Who & Whom: Does it Matter Anymore?

I don’t use the word whom when I write. For a long time, I didn’t understand the difference between whom and who, so I stuck with what I knew. It seemed to work. None of my teachers in K-12 ever pointed out the mistake, and neither did my professors in college. In fact, it wasn’t until my senior year at CSULB that I finally felt I had a firm grasp on the two words. In English Grammar, I learned that the easiest way to remember the difference between whom and who is to replace whom with him or her and to replace who with he or she. For example:

We all know who/whom ate the last piece of cake.

Which sounds better?

We all know him/her ate the last piece of cake.

Or

We all know he/she ate the last piece of cake.

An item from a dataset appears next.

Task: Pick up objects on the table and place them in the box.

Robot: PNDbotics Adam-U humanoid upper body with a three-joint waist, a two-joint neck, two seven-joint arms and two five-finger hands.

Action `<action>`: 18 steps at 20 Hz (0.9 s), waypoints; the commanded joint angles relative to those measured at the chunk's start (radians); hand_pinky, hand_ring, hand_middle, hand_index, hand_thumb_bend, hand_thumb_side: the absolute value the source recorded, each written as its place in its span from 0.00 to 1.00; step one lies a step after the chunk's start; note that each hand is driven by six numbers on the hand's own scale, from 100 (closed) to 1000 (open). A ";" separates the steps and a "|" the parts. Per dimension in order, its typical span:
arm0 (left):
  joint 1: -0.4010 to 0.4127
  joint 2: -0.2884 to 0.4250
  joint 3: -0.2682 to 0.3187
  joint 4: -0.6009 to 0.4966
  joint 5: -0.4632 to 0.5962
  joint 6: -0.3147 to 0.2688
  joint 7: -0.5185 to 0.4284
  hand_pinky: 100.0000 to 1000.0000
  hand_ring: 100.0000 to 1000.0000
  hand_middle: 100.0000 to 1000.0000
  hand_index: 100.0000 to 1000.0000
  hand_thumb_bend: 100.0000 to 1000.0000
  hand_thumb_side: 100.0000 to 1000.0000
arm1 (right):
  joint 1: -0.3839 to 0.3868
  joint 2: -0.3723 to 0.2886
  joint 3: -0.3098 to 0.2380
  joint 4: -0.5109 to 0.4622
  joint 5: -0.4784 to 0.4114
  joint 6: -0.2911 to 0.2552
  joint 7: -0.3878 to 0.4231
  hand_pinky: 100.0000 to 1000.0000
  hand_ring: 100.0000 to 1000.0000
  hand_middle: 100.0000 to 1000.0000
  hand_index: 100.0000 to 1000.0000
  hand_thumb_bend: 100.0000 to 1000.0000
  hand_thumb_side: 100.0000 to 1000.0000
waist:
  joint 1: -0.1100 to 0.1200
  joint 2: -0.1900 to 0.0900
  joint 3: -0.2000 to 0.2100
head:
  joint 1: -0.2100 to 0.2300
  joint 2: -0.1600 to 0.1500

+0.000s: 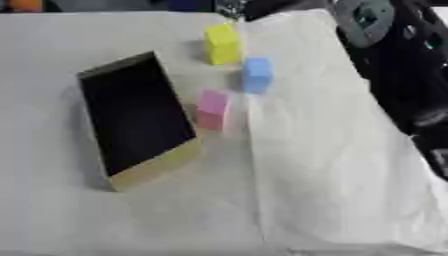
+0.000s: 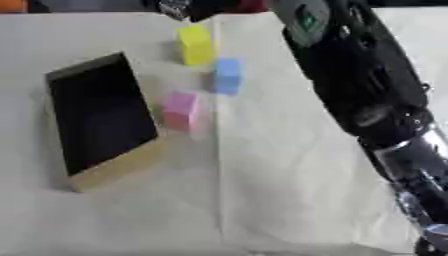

Well, the second one of course, which is how we know that who ate the last piece of cake is correct. Yet, knowing the correct word usage hasn’t made me include the word whom in my writing any more than before.

Personally, I think I’d sound stuffy and pretentious (like how I imagine all old, British men in my head) if I said, “Whom should I vote for?,” even if it is correct. The word is outdated and becoming more and more obsolete each day. While it saddens me that words like muffin top (yes, muffin top) and bling are now a part of the Oxford English dictionary, I would not oppose to the removal of whom.

Maybe I’ve offended grammar nerds everywhere by saying this, only time will tell. Do you agree or disagree? Tell us below in the comments section.

– Melanie Figueroa

 

Melanie Figueroa

Melanie is the Editor-in-Chief at The Poetics Project. She has a masters in writing and book publishing from Portland State University and a passion for stories in all their forms. Her favorite book is The Bell Jar. You can follow Melanie on Twitter or Instagram @wellmelsbells.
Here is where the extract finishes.